China has become the world’s top manufacturing country by output, according to a study released last week by IHS Global Insight, a US-based economics consultancy (h/t Financial Times Article). Last year, China accounted for 19.8% of world manufacturing output, a fraction ahead of the United States’ 19.4%.
According to the Deborah Wince-Smith, chief executive of the Council on Competitiveness, a Washington-based business group, China’s ascendancy “shows the need for the U.S. to compete in the future not on the basis of commodity manufacturing, but on innovation and new kinds of services that are driven by production industries”.
As I pointed out in my post Made in the USA isn’t Dead, Just Different, Smith’s comments highlight the trend already taking place: US manufacturing is graduating on to higher value/higher skilled products such as aircraft, defense related equipment, space equipment, car parts, energy products, etc.
In fact, in 2007, for every $1 of value produced in China’s factories, American factories generate $2.50. Mark Killion, head of IHS’s world industry services, notes that the IHS report’s latest data indicates that manufacturing is far from bleak in the US, a fact that the media and policy makers often overlook:
The US has a huge productivity advantage in that it produced only slightly less than China’s manufacturing output in 2010 but with 11.5 million workers compared to the 100 million workers employed in the same sector in China.

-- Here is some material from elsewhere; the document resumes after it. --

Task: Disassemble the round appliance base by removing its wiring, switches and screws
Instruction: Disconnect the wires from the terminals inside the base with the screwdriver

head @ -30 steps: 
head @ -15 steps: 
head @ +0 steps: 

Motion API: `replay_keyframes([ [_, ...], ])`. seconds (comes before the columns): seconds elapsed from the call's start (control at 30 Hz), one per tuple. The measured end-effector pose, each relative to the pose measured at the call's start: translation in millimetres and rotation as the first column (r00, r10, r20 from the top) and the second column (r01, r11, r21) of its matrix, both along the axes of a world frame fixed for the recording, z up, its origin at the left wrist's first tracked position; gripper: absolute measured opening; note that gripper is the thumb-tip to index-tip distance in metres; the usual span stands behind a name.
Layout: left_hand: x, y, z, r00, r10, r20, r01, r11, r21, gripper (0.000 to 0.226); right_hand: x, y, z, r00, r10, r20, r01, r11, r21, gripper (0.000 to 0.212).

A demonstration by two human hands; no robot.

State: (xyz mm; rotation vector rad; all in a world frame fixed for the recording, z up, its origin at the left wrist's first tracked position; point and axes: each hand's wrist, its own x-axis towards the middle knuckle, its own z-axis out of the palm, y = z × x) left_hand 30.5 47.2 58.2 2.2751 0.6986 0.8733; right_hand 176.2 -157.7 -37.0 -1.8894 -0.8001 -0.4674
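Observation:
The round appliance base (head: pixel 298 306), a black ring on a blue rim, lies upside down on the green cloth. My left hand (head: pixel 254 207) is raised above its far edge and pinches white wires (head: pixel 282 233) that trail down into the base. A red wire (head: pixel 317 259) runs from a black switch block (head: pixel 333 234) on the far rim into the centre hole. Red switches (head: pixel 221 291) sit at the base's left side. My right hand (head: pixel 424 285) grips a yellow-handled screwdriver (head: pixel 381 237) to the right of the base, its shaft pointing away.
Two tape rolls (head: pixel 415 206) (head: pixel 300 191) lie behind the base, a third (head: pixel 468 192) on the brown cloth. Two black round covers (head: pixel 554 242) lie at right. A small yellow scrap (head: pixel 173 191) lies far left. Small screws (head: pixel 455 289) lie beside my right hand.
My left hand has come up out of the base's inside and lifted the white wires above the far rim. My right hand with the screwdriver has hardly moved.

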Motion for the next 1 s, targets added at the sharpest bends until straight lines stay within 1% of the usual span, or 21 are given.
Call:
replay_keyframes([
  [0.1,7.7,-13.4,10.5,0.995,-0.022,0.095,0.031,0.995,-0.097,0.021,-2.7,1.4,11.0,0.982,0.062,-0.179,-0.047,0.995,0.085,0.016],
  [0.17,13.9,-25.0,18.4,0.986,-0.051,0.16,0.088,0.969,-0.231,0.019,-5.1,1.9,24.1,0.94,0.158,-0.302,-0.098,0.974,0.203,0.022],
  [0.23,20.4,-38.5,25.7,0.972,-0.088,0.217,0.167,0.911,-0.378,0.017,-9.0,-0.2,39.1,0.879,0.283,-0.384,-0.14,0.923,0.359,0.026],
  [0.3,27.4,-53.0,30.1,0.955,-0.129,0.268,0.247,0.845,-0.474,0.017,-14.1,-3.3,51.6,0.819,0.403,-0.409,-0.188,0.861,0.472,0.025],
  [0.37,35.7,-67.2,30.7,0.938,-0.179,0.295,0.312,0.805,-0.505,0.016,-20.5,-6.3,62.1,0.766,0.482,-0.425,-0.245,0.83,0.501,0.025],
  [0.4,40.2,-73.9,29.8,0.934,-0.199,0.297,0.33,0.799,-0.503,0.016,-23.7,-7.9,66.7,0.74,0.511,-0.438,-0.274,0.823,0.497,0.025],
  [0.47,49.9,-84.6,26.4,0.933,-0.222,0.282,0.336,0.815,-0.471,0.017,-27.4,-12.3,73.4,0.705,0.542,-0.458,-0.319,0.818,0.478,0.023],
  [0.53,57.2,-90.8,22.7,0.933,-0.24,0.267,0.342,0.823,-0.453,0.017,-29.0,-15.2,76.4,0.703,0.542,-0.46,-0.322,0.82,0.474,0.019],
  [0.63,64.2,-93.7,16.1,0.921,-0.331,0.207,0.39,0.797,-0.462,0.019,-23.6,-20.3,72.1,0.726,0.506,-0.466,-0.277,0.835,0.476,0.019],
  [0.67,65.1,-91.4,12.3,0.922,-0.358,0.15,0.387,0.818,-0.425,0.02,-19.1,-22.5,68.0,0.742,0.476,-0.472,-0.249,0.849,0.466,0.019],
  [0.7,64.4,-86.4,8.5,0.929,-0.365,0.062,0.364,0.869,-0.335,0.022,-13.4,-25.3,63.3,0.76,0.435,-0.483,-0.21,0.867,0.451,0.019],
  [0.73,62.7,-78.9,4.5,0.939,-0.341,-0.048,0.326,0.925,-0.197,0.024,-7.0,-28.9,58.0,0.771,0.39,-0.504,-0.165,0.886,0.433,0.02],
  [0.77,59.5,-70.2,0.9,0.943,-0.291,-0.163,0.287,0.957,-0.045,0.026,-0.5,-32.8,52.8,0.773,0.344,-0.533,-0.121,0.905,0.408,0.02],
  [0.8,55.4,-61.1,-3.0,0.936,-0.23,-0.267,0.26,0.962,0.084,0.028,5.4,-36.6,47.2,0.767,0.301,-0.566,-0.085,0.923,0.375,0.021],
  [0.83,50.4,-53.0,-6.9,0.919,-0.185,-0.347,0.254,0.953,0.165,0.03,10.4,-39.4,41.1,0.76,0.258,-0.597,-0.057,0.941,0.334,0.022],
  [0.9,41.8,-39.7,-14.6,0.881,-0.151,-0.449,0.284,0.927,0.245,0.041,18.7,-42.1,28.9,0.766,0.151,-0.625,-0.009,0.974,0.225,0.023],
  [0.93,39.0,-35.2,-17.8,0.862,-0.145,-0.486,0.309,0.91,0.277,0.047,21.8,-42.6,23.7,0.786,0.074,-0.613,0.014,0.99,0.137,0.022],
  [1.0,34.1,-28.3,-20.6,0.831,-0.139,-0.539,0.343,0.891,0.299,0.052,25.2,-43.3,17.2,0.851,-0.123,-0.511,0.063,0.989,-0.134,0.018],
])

The advantages of sourcing manufacturers in China versus sourcing manufacturers in the United States are quite distinct. A great many low-cost consumer products will continue to be made overseas, be it in China or other developing economies, as the low-skill/low-cost labor advantage is irrefutable. However, higher-value goods and industries requiring supply chains offering speed and flexibility will continue to find advantages here with U.S. factories.